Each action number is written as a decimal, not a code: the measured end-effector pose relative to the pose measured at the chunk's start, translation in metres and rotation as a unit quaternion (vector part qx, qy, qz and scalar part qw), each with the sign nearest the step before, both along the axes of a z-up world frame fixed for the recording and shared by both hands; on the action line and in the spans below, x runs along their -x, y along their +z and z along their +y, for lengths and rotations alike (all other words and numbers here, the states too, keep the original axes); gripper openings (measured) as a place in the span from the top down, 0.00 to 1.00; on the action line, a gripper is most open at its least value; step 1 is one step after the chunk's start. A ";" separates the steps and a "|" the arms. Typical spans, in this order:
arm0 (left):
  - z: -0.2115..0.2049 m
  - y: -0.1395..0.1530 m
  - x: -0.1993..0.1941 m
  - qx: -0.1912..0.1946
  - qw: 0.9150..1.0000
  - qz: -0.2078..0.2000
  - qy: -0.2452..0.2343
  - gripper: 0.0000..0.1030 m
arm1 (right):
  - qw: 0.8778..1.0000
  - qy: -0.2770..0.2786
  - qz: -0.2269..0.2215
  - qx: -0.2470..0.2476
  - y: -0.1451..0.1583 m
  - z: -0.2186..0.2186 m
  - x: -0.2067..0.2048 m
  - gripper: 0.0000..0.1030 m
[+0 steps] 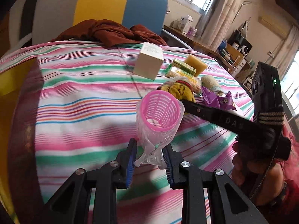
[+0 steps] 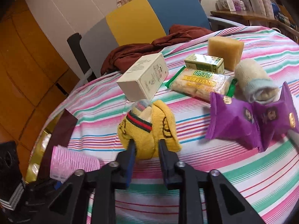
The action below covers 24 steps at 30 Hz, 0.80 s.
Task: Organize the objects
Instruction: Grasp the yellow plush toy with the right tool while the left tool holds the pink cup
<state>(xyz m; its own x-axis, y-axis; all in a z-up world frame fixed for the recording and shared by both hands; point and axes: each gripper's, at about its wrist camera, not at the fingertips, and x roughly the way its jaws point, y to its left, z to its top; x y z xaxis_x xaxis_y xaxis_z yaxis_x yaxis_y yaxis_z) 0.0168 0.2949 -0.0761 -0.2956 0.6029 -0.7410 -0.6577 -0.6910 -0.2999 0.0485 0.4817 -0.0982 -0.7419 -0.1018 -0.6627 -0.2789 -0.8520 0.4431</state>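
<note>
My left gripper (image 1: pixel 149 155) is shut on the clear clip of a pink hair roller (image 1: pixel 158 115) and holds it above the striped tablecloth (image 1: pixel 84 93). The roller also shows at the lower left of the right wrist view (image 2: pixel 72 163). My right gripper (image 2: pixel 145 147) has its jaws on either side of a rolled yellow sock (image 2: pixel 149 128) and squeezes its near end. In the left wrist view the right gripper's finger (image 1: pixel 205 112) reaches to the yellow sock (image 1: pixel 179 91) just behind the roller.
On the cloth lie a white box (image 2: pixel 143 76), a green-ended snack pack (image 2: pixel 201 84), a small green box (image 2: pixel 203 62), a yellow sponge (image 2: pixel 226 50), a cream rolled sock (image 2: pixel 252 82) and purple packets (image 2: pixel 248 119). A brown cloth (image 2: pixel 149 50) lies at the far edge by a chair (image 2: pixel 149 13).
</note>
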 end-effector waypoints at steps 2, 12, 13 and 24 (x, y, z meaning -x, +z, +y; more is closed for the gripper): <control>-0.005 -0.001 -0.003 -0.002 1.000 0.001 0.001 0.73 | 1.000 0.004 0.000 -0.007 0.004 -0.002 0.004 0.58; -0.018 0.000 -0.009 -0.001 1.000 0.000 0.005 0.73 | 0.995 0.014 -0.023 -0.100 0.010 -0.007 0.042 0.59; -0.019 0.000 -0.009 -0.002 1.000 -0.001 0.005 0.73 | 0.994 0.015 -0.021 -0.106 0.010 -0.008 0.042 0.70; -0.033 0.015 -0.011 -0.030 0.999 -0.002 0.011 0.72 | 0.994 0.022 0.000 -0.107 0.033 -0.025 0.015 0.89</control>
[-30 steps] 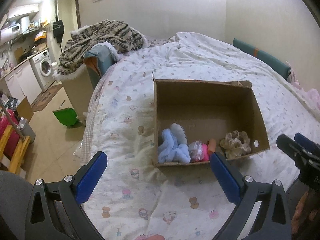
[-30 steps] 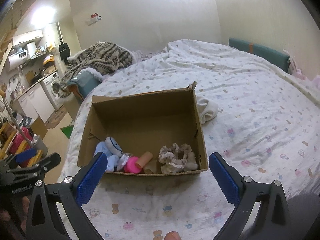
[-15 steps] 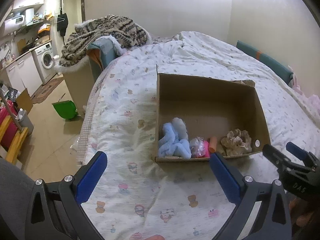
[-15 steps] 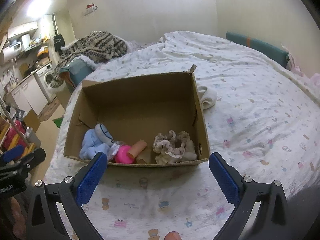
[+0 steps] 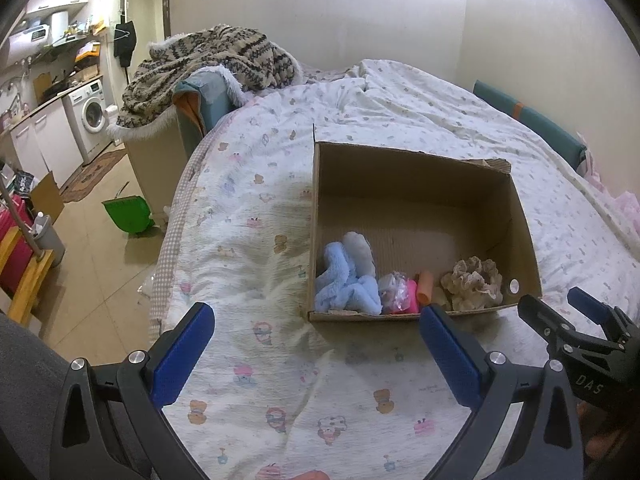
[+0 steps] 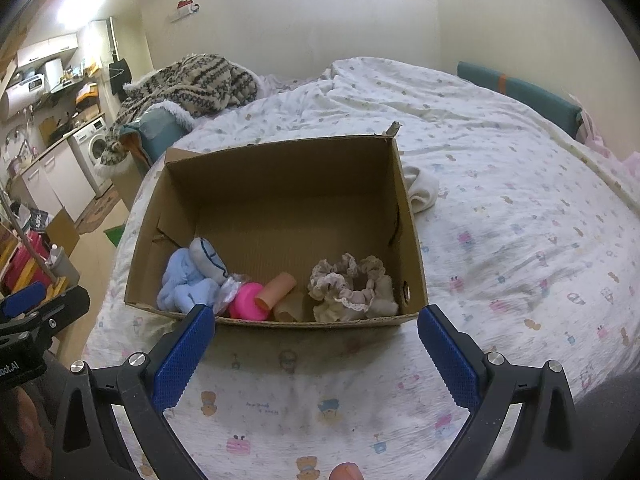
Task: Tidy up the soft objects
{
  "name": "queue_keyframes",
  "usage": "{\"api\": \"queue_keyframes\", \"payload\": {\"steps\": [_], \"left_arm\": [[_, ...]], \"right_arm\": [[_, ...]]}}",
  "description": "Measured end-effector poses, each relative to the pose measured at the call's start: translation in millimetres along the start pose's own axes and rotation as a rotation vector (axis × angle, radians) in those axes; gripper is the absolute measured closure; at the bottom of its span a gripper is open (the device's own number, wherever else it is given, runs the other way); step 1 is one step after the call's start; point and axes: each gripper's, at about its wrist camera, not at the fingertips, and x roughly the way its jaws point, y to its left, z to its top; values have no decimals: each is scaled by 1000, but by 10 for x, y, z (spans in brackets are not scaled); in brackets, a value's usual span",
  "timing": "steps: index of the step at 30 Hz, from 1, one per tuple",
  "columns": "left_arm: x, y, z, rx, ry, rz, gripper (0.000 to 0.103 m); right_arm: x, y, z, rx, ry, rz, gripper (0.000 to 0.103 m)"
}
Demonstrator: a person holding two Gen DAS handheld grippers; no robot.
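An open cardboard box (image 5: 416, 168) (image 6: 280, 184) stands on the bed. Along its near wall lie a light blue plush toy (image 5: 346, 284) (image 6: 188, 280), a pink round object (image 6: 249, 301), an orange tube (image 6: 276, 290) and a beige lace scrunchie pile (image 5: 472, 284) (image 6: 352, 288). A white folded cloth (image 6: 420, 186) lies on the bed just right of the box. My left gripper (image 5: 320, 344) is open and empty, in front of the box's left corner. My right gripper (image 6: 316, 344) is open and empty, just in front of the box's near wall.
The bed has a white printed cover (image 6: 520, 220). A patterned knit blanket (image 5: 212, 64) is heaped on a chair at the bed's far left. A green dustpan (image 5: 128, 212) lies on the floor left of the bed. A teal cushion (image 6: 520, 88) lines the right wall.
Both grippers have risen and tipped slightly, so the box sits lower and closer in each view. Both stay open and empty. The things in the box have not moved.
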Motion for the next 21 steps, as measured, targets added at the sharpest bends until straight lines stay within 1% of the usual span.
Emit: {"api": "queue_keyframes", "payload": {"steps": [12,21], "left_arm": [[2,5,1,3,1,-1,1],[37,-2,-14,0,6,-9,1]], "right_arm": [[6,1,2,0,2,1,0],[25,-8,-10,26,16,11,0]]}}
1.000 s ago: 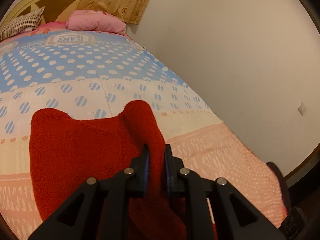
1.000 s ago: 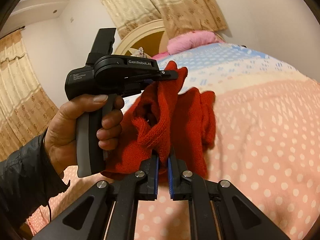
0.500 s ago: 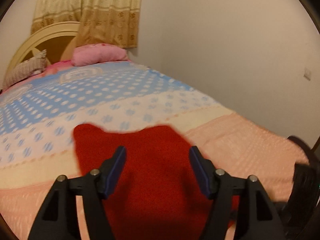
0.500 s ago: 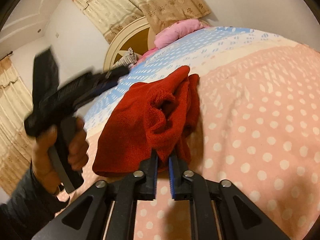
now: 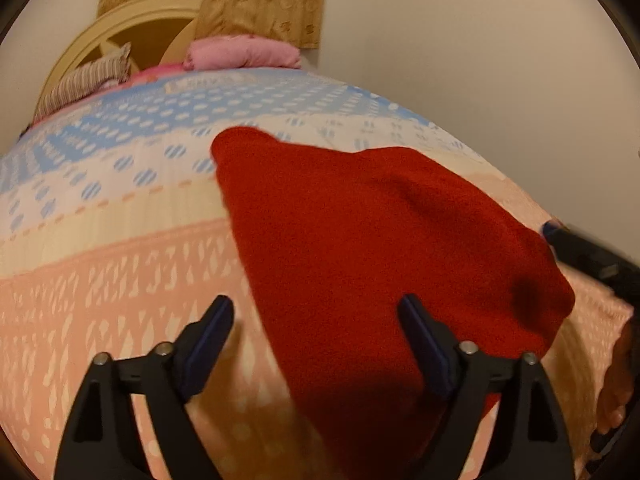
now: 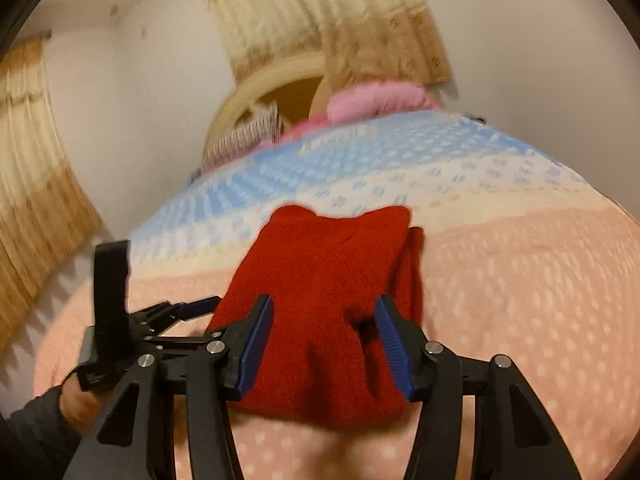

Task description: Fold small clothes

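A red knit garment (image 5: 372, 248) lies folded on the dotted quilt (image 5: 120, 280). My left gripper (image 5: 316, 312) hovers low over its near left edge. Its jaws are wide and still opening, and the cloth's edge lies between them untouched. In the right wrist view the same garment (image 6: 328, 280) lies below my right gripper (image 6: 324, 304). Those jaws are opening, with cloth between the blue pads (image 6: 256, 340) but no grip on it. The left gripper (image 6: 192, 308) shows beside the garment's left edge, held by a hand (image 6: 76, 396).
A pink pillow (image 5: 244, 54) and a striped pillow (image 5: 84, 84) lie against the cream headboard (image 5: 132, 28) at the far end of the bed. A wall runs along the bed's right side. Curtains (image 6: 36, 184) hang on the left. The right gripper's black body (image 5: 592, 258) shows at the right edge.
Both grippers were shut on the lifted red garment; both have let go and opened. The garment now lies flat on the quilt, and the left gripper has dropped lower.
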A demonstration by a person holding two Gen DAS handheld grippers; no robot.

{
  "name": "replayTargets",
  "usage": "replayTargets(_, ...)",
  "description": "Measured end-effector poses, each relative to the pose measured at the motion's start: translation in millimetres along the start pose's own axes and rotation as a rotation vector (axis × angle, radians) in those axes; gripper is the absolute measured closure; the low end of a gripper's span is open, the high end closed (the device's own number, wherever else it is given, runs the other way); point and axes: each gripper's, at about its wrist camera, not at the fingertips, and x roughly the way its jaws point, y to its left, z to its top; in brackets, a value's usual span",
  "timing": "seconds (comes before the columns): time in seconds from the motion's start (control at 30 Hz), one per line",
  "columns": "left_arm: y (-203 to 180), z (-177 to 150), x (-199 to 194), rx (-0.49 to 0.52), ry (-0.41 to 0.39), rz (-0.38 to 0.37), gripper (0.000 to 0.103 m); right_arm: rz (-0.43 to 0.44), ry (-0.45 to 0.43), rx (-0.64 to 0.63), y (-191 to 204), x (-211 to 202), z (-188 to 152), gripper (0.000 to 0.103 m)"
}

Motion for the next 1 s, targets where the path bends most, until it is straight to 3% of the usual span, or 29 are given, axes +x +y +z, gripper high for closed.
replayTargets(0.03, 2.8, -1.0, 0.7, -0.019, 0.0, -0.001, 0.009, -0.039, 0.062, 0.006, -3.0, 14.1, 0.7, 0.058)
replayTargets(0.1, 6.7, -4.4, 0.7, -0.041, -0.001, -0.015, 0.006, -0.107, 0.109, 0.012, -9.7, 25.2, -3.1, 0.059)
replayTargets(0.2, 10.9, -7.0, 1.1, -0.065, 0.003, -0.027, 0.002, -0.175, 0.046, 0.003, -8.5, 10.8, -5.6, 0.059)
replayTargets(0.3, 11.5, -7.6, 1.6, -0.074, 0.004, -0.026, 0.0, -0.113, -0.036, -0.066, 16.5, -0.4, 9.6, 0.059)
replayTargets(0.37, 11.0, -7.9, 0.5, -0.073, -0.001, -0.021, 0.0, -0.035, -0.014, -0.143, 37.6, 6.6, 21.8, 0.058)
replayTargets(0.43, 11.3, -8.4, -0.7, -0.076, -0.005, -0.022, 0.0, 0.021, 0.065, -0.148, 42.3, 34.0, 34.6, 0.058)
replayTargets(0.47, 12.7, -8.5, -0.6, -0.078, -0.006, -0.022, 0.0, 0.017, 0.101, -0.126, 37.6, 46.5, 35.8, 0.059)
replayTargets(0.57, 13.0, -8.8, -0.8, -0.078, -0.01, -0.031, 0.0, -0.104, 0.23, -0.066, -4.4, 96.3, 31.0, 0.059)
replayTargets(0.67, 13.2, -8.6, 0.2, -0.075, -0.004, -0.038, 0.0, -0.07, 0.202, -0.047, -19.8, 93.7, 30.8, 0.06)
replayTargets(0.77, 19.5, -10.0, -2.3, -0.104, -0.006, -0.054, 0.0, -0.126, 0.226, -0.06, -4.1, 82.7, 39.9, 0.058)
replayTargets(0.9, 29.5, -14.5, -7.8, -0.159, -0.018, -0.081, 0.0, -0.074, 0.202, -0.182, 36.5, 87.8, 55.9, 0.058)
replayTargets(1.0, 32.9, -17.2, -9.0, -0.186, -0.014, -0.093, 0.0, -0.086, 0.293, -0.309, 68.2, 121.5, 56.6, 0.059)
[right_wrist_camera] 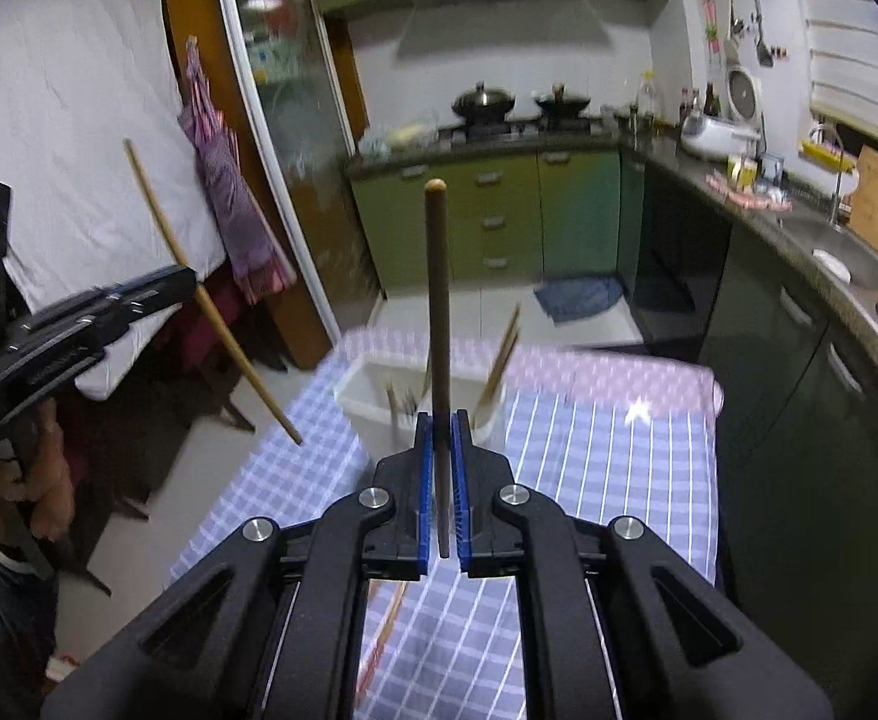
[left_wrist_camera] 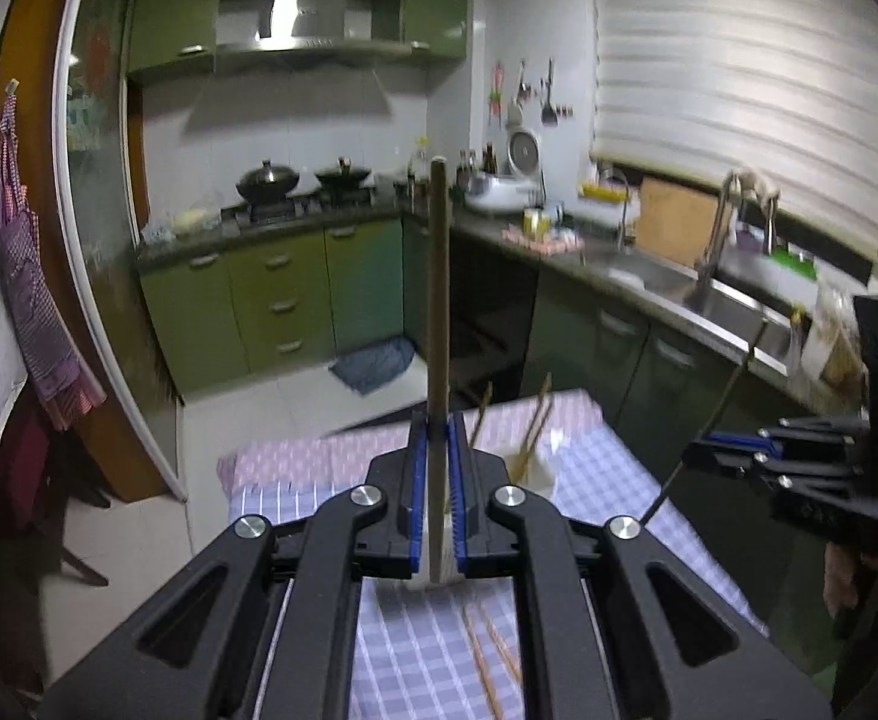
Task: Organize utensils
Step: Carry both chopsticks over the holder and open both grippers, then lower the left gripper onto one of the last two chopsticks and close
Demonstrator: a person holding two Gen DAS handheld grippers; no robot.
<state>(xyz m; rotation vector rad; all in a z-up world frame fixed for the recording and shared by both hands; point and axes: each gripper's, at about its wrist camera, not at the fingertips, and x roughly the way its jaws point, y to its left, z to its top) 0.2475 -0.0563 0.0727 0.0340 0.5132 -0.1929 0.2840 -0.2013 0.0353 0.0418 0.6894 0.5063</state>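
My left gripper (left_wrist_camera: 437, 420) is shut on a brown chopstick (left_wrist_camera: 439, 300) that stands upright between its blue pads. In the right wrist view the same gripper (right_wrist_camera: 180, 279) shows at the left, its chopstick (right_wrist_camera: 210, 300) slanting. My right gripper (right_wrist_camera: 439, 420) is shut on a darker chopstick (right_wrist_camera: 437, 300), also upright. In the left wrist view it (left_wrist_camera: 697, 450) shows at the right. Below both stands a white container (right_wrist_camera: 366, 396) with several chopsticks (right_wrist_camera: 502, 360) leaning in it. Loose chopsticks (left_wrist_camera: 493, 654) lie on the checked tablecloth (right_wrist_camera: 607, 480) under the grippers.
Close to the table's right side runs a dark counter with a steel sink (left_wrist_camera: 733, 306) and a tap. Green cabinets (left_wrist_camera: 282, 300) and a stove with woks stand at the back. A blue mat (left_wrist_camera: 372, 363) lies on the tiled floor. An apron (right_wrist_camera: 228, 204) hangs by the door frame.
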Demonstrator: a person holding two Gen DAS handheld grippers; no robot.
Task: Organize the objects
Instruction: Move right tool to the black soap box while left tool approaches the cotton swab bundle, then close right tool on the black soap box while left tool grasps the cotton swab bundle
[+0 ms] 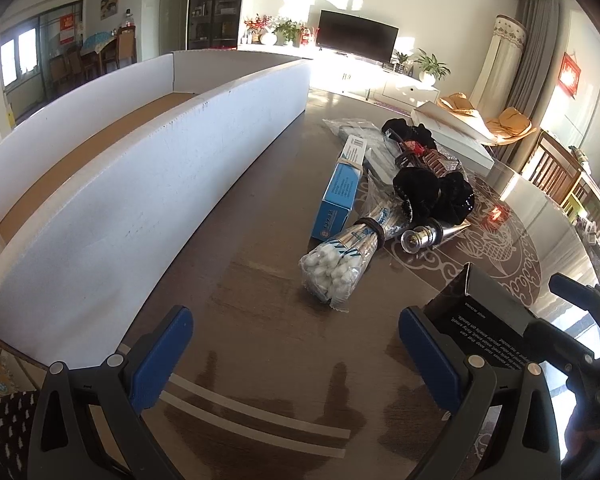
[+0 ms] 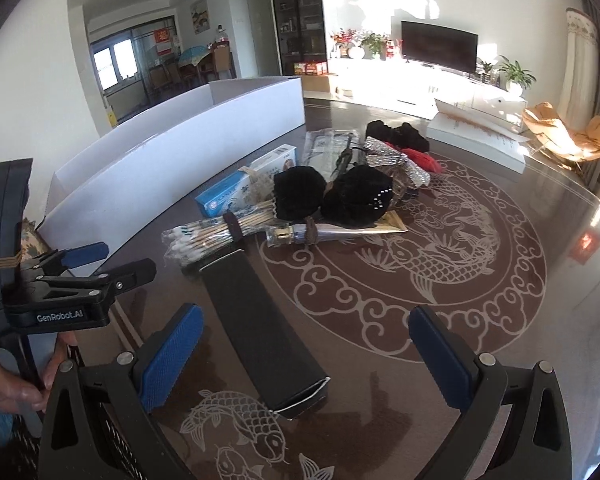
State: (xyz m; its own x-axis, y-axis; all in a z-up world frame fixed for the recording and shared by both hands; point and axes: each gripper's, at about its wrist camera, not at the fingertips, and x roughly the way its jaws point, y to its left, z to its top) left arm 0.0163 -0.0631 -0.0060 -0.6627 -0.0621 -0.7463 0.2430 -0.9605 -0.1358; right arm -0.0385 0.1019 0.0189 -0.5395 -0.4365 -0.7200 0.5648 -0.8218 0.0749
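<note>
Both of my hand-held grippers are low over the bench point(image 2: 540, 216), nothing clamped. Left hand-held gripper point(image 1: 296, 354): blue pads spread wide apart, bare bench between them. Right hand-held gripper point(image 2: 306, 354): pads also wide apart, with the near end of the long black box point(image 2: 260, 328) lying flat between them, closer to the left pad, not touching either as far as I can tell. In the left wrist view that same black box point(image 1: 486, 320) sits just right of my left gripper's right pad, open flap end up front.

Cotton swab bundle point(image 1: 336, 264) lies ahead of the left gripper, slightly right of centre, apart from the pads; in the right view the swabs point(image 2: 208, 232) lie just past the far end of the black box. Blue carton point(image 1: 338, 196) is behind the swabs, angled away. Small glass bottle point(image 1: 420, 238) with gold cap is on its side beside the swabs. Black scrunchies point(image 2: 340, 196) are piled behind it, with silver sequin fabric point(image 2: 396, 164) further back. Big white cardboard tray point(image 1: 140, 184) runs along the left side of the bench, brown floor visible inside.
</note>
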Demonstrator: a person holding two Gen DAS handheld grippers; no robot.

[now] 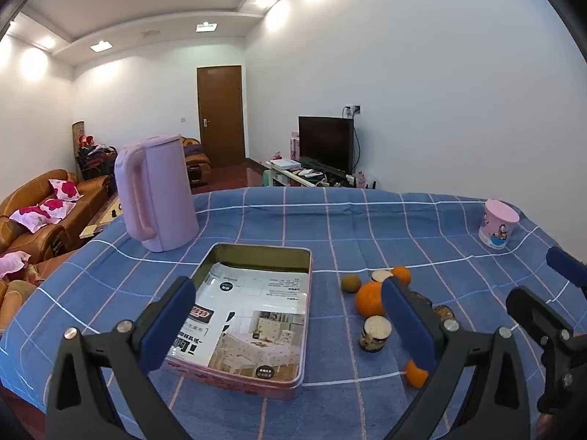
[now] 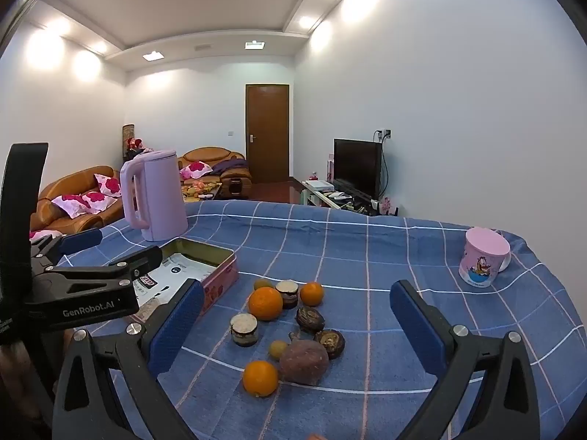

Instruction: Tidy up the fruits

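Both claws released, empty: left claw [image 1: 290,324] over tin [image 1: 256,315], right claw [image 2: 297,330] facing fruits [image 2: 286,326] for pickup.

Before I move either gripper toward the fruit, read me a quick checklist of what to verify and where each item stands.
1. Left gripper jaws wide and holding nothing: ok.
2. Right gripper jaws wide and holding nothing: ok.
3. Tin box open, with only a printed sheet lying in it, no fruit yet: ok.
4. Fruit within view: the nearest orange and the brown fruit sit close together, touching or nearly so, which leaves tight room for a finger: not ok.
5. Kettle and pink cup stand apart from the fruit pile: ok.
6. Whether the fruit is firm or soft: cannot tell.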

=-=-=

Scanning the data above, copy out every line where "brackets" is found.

▶ _RESULT OF THIS TASK_
  "description": "Measured end-effector poses, each relative to the pose measured at the call's start: translation in millimetres along the start pose's own axes and rotation as a rotation vector (axis × angle, radians) in those axes; gripper is the absolute measured closure; at the bottom of its span a gripper is open (the device's own number, wherever else it is given, runs the other way); step 1 is one step after the call's start; point and axes: each gripper's, at about its wrist camera, not at the fingertips, and x roughly the way its jaws point, y to its left, z to its top; values have no decimals: each is scaled by 1000, but by 10 for x, y, z (spans in brackets are not scaled); in brackets, a value's usual span",
  "description": "Measured end-effector poses, each relative to the pose measured at the motion's start: translation in millimetres along the start pose's own axes and rotation as a rotation vector (axis × angle, radians) in those axes; gripper is the absolute measured closure; the low end of a gripper's span is open, the high end closed (the device's own number, wherever else it is given, runs the other way); point and axes: each gripper's, at about its wrist camera, not at the fingertips, and x roughly the way its jaws point, y to its left, z to its top; in brackets, a value's usual span",

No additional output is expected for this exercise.